The decision to issue CVE numbers for cloud service vulnerabilities, regardless of the need for customer action, reflects Microsoft’s growing emphasis on transparency as cloud services become increasingly integral to modern businesses and infrastructure. By publicly sharing information about vulnerabilities, even those that do not require customer patching or mitigation, Microsoft aims to foster a collaborative environment for learning and improvement across the company and its partners.

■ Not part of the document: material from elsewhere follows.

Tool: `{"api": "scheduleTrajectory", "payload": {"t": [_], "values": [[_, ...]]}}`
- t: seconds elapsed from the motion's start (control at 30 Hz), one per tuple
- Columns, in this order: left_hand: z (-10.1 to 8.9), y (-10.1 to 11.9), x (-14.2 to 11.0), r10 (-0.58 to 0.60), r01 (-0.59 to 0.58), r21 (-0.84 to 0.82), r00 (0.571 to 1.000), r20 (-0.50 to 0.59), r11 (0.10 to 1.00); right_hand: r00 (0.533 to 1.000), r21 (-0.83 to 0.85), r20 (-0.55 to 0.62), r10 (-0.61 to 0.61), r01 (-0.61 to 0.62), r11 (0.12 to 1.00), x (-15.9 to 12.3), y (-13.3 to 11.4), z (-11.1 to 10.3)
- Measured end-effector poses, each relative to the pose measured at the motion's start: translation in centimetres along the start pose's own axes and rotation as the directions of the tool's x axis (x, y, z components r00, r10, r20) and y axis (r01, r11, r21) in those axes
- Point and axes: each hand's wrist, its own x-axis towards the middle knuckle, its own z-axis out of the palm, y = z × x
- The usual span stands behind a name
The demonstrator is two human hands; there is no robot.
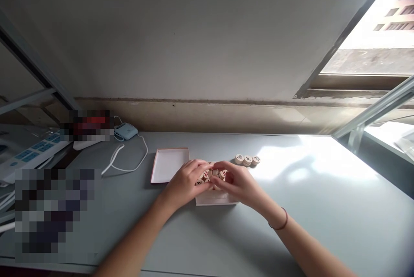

This increased transparency can lead to several benefits, including:

• Enhanced Security: Openly sharing vulnerability information allows Microsoft and its partners to identify patterns, strengthen defenses, and ultimately build more secure systems.
• Improved Resilience: By learning from past vulnerabilities, the industry as a whole can better anticipate and respond to future threats, ensuring the resilience of critical infrastructure.
• Greater Customer Confidence: Knowing that Microsoft is proactively identifying and addressing vulnerabilities, even those that don’t directly impact users, can instill greater trust and confidence in their cloud services.

“As our industry matures and increasingly migrates to cloud-based services, we must be transparent about significant cybersecurity vulnerabilities that are found and fixed,” stated Lisa Olson, Senior Program Manager at Microsoft. “By openly sharing information about vulnerabilities that are discovered and resolved, we enable Microsoft and our partners to learn and improve. This collaborative effort contributes to the safety and resilience of our critical infrastructure.”

As an example of this new practice, Microsoft recently published an advisory for CVE-2024-35260, a vulnerability affecting Microsoft Dataverse, which has since been resolved.

While this change does not necessitate any action from customers, it signifies a positive step towards a more transparent and secure cloud environment. Microsoft’s commitment to open communication about vulnerabilities demonstrates their dedication to continuous improvement and the security of its cloud services.